DIE POLIZEI, DEIN FREUND UND HELFER

Lucien Junker

von Lucien Junker

Story

In den Fünfzigerjahren kaufte ich ein gebrauchtes Motorrad. Es war ein 250er BMW. Er kostete 1400.–Franken. Das weiss ich noch so genau, weil ich die Summe während der Rekrutenschule und anschliessender Militärdienste zusammengespart hatte. Ein Bier musste reichen, kaum Heimurlaube. Geplant war, nach Kanada auszuwandern. Zusammen mit Hans, jenem mit der überaus hübschen Schwester Fränzi. Oh, wie war ich in sie verliebt. Dumm nur, dass meine Avancen ins Leere stiessen. Zweimal nahm ich all meinen Mut zusammen, um sie ins Kino einzuladen. Zweimal lag ich in der Folge mit heftigem Liebeskummer darnieder. Bei Hans wurde ein Lungenleiden festgestellt. Mit dem Auswandern wurde nichts. Es galt, das sich angehäufte Vermögen sinnvoll anzulegen, also kaufte ich das feilgebotene Motorrad. Ich kannte mich weder mit Autos noch Motorrädern aus, geschweige denn konnte ich sie fahren.

Hans, aus gutem Haus mit Auto, damals wenigen Familien vorbehalten, war beim Handel dabei. Er konnte nicht nur Autofahren, er besass bereits auch ein Motorrad. Kaum war die Transaktion abgewickelt, schraubten wir seine Motorrad-Polizeinummer ab, um sie mit einem Draht an meinem Motorrad behelfsmässig zu befestigen. Komm, wir machen gleich die Fahrprüfung. Du fährst, ich sitze hinten auf. Tippe ich dir auf eine der Schultern, biegst du bei der nächsten Möglichkeit entsprechend ab. So tippte er mich via Monbijou mitten in die Stadt. Beim Fussgängerstreifen vor dem Warenhaus Loeb regelte tagein, tagaus, ein Polizist den Verkehr. Hans liess sich nicht davon abhalten, mich dort durchzulotsen. Unbehelligt umfuhren wir die Klippe. An die Fahrt durch die Hauptgassen stadtabwärts kann ich mich nicht mehr erinnern. An den Bärengraben schon. Der Bärengraben ist für Bern was der Stephansdom für Wien. Ein Touristenmagnet.

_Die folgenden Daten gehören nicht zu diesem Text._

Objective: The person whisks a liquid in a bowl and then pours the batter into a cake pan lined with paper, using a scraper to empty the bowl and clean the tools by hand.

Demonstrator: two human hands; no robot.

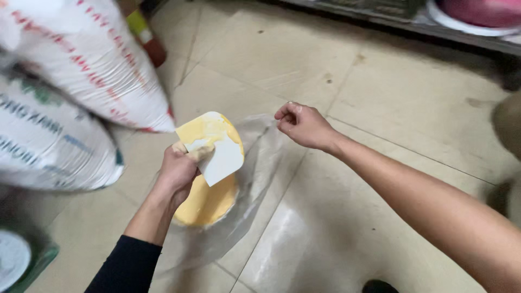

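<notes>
1. Tiled floor (380, 70) runs under everything, pale and scuffed.
2. Nearest me, my left hand (176, 171) is clenched on a white scraper (220, 154), its upper half smeared with yellow batter.
3. Just behind and below it hangs a clear bag (260, 163); a lump of yellow batter (209, 203) already sits in the bottom.
4. My right hand (304, 126) pinches the bag's rim, fingers curled shut on the plastic, holding the mouth open.
5. Judging by this, most batter is in; what clings to the scraper is left to wipe off.
6. Farther off, white sacks (81, 59) lean at left, and a shelf (412, 21) crosses the top.
</notes>
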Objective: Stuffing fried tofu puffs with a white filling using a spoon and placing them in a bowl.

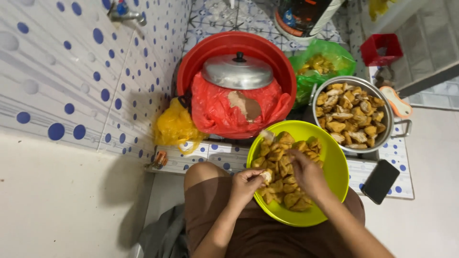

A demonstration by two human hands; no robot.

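Golden-brown fried tofu puffs (pixel 282 167), crinkled and heaped, fill the round lime-green plastic bowl (pixel 334 167) on your lap. Your left hand (pixel 246 184) pinches one pale split tofu piece (pixel 266 177); your right hand (pixel 306 172) rests, fingers curled, among the pile.

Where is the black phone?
In the head view, the flat black phone lies on the dotted tile ledge at the right, beside the lime-green plastic bowl and below the round metal pot.
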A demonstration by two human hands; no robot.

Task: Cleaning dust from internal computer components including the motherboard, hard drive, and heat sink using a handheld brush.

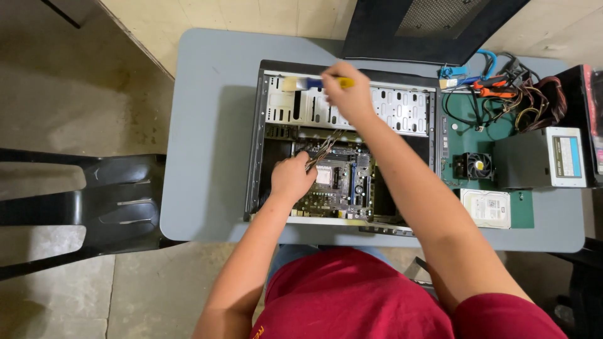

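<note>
An open computer case [254, 144] lies on its side on a grey table [201, 125], its green motherboard [342, 188] exposed. My right hand [348, 94] grips a paintbrush [301, 83] with a yellow and blue handle, its pale bristles resting on the metal drive cage [402, 110] at the case's far left corner. My left hand [291, 177] sits inside the case over the motherboard, closed on a bundle of thin cables [325, 147] that it holds aside.
Right of the case lie a green mat [521, 210], a cooler fan [478, 165], a hard drive [485, 207], a power supply [546, 157] with a cable tangle [527, 94], and another brush [455, 81]. A black side panel [427, 25] leans behind. A black chair [94, 201] stands left.
</note>
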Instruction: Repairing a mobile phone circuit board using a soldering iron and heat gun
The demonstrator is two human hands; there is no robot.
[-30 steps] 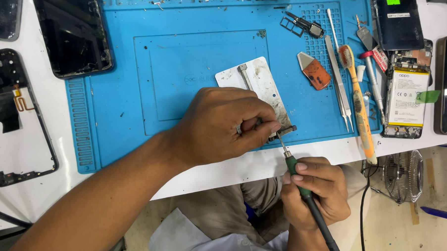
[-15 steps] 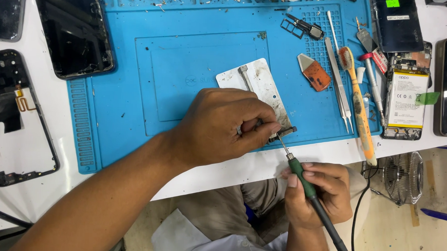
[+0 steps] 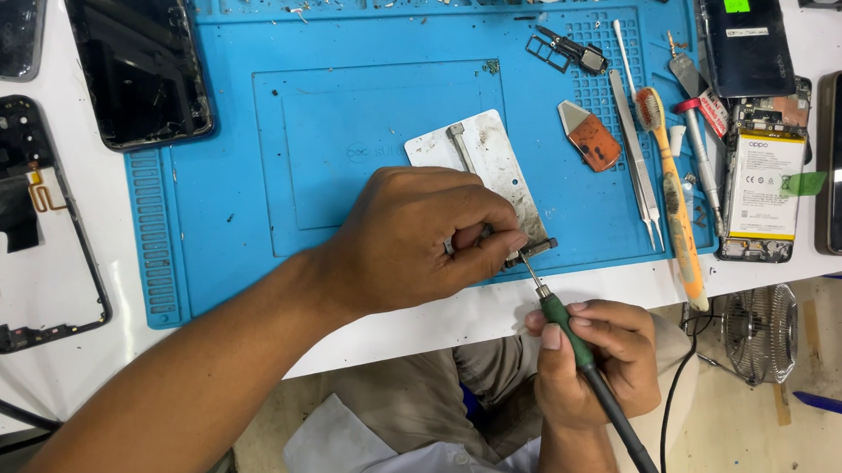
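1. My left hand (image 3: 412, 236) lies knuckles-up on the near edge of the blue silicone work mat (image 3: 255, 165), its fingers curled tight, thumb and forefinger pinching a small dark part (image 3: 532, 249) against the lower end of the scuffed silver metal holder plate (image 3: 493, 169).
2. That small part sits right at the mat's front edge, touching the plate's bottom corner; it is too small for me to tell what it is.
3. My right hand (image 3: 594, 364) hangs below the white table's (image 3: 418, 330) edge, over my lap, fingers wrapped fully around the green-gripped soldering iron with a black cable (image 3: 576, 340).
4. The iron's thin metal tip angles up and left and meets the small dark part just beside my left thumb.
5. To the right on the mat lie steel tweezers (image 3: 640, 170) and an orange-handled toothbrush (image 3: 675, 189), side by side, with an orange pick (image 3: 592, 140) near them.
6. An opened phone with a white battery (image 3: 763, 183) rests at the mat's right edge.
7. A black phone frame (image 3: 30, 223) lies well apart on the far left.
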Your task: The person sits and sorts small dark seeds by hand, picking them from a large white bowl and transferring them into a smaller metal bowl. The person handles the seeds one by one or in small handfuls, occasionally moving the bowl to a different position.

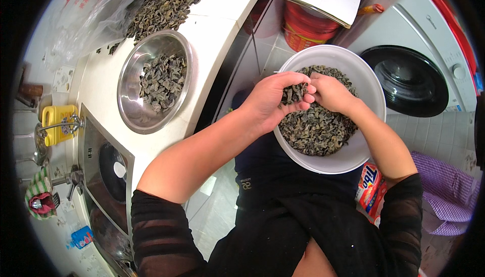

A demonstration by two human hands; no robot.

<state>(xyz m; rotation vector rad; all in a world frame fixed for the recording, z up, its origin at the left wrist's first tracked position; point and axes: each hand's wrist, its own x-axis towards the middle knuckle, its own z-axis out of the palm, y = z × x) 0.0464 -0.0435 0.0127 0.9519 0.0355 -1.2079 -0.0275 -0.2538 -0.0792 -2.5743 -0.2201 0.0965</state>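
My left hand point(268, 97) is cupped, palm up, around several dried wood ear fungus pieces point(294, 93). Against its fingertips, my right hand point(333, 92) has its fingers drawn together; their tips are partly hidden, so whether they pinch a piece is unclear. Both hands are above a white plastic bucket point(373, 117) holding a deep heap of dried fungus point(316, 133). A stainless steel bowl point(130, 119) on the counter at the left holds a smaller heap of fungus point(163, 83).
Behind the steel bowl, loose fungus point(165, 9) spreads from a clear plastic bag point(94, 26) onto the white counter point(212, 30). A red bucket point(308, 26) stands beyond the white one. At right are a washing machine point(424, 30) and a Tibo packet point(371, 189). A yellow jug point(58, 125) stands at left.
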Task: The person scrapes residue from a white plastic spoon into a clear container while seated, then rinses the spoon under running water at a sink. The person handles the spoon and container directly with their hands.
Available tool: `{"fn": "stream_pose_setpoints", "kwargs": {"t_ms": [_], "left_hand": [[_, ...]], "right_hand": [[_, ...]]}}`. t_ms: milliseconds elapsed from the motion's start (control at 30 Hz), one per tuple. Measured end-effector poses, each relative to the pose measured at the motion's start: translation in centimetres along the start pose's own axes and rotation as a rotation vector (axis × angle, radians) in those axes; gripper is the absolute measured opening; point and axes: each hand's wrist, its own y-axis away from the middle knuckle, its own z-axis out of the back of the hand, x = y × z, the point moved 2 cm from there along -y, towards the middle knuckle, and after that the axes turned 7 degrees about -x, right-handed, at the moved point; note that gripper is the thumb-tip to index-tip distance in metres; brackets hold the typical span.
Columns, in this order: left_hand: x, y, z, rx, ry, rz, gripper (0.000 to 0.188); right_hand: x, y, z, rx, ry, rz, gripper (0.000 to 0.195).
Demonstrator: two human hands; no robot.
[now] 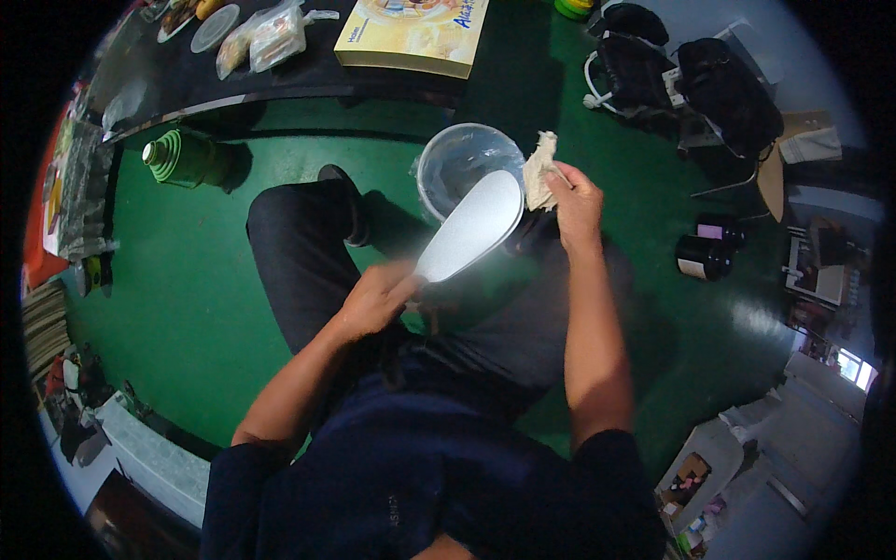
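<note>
My left hand grips the narrow end of a white, flat insole-shaped piece. A second edge along its right side suggests two layers. Its broad end overlaps the rim of a round translucent bin lined with a clear plastic bag, which stands on the floor between my feet. In my right hand is a crumpled cream-coloured cloth, pinched between thumb and fingers. The cloth hangs just right of the bin rim, apart from the white piece. Part of the bin's inside is hidden behind that piece.
A dark table ahead bears a yellow printed box and bagged food. On the green floor stand a green thermos-like container at left and black jars at right. Black chairs are at upper right.
</note>
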Motion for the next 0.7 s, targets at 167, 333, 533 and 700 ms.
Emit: {"fn": "stream_pose_setpoints", "kwargs": {"t_ms": [167,333,533,700], "left_hand": [[-0.1,-0.2,-0.5,-0.047,0.028,0.007,0.034],[-0.7,-0.6,-0.9,-0.139,-0.103,-0.108,0.034],[-1.9,-0.4,-1.6,-0.203,-0.226,-0.212,0.023],[-3.2,-0.4,-2.6,-0.305,-0.424,-0.278,0.019]], "right_hand": [[0.0,3.1,0.7,0.012,-0.497,-0.196,0.028],[-0.6,6.2,-0.4,0.012,-0.266,-0.183,0.026],[0.5,7.7,-2.3,0.0,0.086,0.142,0.023],[2.1,9.6,-4.2,0.012,0.335,0.353,0.02]]}}
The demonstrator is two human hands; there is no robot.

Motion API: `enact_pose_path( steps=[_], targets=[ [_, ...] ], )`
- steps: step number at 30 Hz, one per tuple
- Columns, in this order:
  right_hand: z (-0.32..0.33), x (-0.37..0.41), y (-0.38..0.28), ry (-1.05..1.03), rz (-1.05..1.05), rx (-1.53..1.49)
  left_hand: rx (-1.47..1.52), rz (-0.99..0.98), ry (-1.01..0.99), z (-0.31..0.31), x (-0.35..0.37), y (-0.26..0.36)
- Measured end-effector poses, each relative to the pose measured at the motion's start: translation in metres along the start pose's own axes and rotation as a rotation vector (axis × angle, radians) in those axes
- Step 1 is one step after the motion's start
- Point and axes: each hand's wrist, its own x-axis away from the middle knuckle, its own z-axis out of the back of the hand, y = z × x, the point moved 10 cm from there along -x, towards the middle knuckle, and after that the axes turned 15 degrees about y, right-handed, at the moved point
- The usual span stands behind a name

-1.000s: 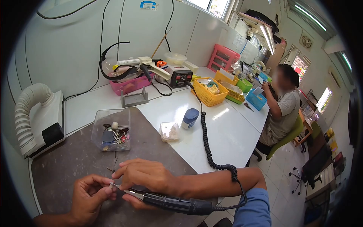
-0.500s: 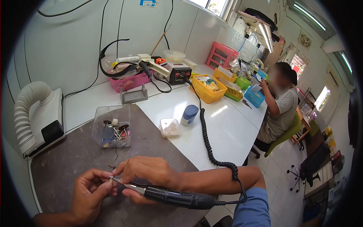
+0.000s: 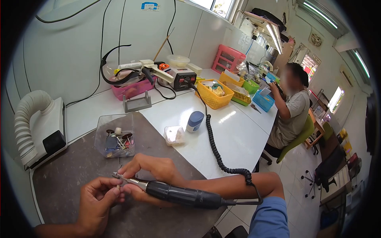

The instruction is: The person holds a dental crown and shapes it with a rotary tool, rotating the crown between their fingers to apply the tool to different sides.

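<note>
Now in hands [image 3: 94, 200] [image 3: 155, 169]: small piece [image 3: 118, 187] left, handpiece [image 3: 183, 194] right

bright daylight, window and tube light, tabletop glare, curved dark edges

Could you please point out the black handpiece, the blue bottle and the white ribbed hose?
Black handpiece [image 3: 178, 193], head view: middle of its body.
Blue bottle [image 3: 196, 118], head view: its cap.
White ribbed hose [image 3: 23, 135], head view: its lower stretch.
</note>
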Motion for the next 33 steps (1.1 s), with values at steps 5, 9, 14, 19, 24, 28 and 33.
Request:
enact_pose_path(
  steps=[5, 9, 14, 19, 24, 28, 33],
  targets=[
    [0.006, -0.005, 0.004, 0.041, -0.041, 0.000, -0.041, -0.020, -0.130, -0.028, -0.009, -0.002],
    [0.010, -0.005, 0.002, 0.083, 0.068, -0.032, -0.044, -0.021, -0.150, -0.027, -0.012, -0.004],
    [0.011, 0.002, 0.003, 0.071, 0.147, 0.004, 0.018, -0.024, -0.185, -0.024, -0.010, -0.001],
    [0.012, 0.002, 0.004, 0.033, 0.115, 0.006, 0.008, -0.038, -0.209, -0.025, -0.015, -0.005],
    [0.009, 0.005, 0.003, 0.000, 0.148, -0.106, 0.006, 0.049, -0.161, -0.020, -0.012, -0.002],
    [0.005, 0.006, -0.001, -0.036, 0.165, -0.117, 0.009, 0.025, -0.198, -0.022, -0.013, -0.003],
    [0.004, 0.009, -0.001, -0.059, 0.171, -0.115, 0.021, 0.039, -0.212, -0.022, -0.013, -0.004]
  ],
)
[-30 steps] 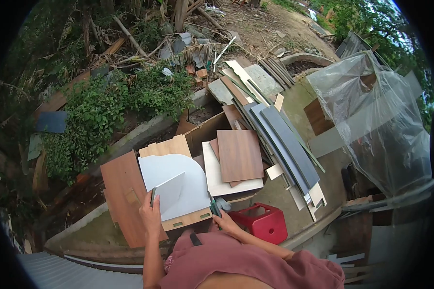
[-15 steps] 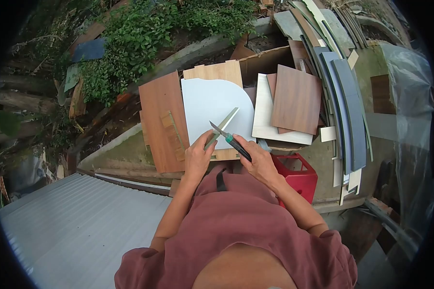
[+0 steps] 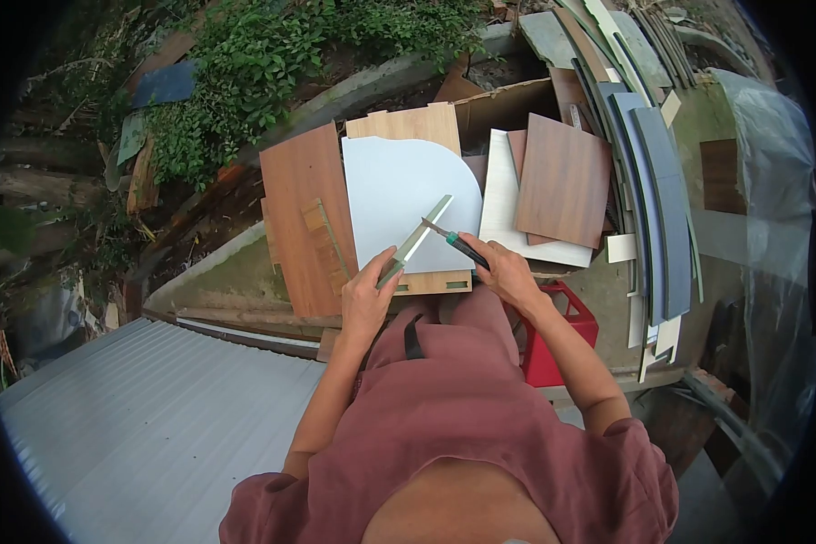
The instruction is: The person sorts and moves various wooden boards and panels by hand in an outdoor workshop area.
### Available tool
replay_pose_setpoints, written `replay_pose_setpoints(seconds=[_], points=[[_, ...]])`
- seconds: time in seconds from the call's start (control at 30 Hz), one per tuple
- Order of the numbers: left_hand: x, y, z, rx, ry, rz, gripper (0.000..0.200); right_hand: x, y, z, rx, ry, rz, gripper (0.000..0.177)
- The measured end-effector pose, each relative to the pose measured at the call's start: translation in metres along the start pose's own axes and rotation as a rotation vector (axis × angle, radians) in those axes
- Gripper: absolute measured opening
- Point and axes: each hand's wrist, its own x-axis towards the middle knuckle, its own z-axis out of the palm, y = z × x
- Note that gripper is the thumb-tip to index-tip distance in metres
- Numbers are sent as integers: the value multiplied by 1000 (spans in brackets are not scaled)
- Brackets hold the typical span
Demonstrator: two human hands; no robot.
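My left hand (image 3: 369,292) is closed around the near end of a narrow green-and-white strip (image 3: 417,238), which points up and to the right over a white board with a rounded corner (image 3: 394,186). In my right hand (image 3: 506,272) is a knife (image 3: 461,245) with a black and teal handle, gripped with the fingers wrapped round it. Its blade lies at the strip's upper half and seems to touch it. The white board rests on light wooden pieces (image 3: 431,283) that show at its near and far edges.
Brown wood-look panels lie left (image 3: 304,218) and right (image 3: 564,181) of the white board. A red plastic crate (image 3: 562,340) stands by my right leg. Long grey strips (image 3: 657,208) are stacked farther right. Corrugated sheeting (image 3: 163,426) is at lower left, with leafy plants (image 3: 245,82) beyond.
My right hand has moved right and slightly up, taking the knife blade from near my left hand toward the strip's far end. My left hand still holds the strip.
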Motion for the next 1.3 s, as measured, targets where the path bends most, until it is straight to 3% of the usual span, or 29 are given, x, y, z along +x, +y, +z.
replay_pose_setpoints(seconds=[0.27,0.4,0.5,0.57,0.67,0.8,1.13,1.3], points=[[-14,-10,-8,50,-80,68,38,32,75,32,-154,21,53,58],[-24,-17,-8,38,-157,111,47,37,78,21,-320,-98,276,56],[-30,-25,-7,61,-150,148,48,20,33,-5,-239,-85,223,56],[-33,-25,-7,75,-143,159,48,0,-8,-26,47,-151,-157,58],[-36,-26,-8,93,-153,178,48,-25,-50,-45,15,-315,-264,62],[-38,-26,-7,116,-160,196,47,-34,-56,-47,-37,-354,-261,62],[-44,-26,-5,137,-167,260,48,2,59,3,-203,-194,-146,61],[-49,-26,2,172,-159,295,48,24,115,26,-319,-145,51,58]])
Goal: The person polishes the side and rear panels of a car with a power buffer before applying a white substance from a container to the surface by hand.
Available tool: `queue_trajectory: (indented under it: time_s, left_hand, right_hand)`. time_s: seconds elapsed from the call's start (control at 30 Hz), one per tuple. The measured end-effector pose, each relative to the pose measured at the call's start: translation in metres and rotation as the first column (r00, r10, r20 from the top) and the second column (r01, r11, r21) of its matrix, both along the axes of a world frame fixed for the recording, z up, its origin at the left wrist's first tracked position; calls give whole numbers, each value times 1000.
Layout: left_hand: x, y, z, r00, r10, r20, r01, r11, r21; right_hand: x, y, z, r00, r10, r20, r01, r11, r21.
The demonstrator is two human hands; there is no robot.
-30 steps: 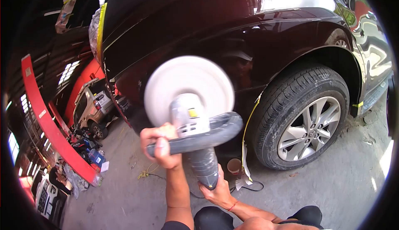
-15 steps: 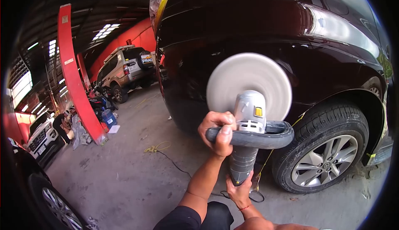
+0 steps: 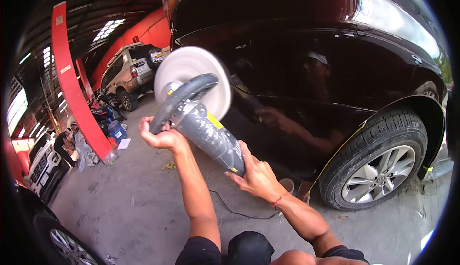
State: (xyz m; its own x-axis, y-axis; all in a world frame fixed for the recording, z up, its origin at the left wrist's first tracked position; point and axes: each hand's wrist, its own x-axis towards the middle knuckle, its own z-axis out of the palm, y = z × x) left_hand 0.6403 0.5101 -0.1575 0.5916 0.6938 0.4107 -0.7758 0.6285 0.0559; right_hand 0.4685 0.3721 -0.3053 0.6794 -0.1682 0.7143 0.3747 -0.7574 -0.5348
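Note:
A power polisher (image 3: 203, 133) with a round white pad (image 3: 191, 68) is held between my hands. My left hand (image 3: 160, 133) is wrapped round the left end of its black loop handle. My right hand (image 3: 256, 171) grips the rear of the grey body, which is specked with white. The pad looks blurred, at the left edge of the dark, glossy car panel (image 3: 282, 83); whether it touches is hard to tell. My arms are reflected in the panel.
A car wheel (image 3: 376, 174) is on the right. A black cord (image 3: 239, 213) lies on the floor (image 3: 139, 202). Further left are a red post (image 3: 79, 87), a blue container (image 3: 116, 132), parked vehicles and a bent-over person (image 3: 62, 145). A cup (image 3: 286, 184) sits beneath the panel.
Both hands have carried the polisher left across the panel, and its body now slants, rear end to the lower right. The view has shifted slightly, and a cup now shows below.

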Motion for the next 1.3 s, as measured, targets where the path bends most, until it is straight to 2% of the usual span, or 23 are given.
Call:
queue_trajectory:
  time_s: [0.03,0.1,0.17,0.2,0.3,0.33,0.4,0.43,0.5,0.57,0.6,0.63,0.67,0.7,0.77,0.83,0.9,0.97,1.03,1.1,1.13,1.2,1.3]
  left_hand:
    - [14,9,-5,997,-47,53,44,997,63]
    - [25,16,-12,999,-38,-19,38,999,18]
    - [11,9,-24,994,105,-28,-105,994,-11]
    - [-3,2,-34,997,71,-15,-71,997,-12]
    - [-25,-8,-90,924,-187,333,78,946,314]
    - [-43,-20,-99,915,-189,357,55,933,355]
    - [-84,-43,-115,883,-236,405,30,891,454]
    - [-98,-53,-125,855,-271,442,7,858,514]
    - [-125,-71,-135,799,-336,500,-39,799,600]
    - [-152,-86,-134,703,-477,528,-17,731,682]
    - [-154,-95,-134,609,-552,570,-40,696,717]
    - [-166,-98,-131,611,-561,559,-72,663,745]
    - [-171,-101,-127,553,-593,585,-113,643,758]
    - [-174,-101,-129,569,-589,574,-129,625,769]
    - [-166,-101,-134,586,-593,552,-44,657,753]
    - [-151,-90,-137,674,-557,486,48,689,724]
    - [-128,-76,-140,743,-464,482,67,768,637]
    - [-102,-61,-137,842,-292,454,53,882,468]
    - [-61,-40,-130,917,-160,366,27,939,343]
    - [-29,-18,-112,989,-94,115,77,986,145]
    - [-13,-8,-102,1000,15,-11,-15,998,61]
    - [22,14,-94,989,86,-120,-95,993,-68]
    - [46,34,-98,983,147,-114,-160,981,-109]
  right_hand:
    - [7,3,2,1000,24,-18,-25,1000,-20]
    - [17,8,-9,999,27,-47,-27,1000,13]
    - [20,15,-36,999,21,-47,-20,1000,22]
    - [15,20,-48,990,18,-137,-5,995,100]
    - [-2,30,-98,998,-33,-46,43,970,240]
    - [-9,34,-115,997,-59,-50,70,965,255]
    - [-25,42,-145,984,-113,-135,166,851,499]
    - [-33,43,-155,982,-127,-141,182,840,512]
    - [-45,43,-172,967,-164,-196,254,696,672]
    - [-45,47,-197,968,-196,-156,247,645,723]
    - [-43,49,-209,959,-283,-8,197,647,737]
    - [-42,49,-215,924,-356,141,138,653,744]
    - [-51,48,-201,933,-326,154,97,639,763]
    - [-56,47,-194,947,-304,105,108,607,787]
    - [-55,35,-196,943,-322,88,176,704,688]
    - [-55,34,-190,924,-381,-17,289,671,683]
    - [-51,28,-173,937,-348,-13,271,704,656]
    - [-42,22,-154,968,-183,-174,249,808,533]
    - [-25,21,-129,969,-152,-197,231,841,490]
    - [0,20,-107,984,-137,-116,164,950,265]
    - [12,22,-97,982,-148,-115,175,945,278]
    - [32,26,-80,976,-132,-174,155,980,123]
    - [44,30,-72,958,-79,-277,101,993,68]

Weil, wie immer gut besucht, regelte ein Polizist den Verkehr. Ausgerechnet vor mir hielt er zum Haltezeichen die Hand hoch. Mit dem Handling der Bremse und Kupplung noch wenig vertraut, würgte ich den Motor ab. Der Poizist, not amused: “Fort da, weg damit, hinauf aufs Trottoir, der Verkehr muss weiter laufen”. Der Absatz war hoch, das Manöver mühsam, nicht sofort zu bewerkstelligen. Der Polizist legte mit Hand an. Eben, dein Freund und Helfer.

Nach meinen Papieren fragte er nicht. Gut so. Einer hohen Busse, mit Eintrag ins Strafregister, wäre ich gewiss gewesen. Fahren ohne Führerausweis, ja, sogar ohne Lehrnfahrausweis, zudem Fahren ohne gültige Fahrzeugnummer, also ohne Versicherung. Mit einer solchen Belastung hätte ich nie Polizist werden können. Weil mir aber auch dieser Beruf nicht gefiel, quittierte ich den Dienst bereits nach zwei Jahren wieder, um in der Folge im Schadendienst einer grossen Versicherung an der Schnittstelle zwischen Juristik und Medizin bis zur Pensionierung meine berufliche Erfüllung zu finden. Als gelernter Feinmechaniker hätte ich ohne Umweg über die Polizei, diese Stelle nicht bekommen.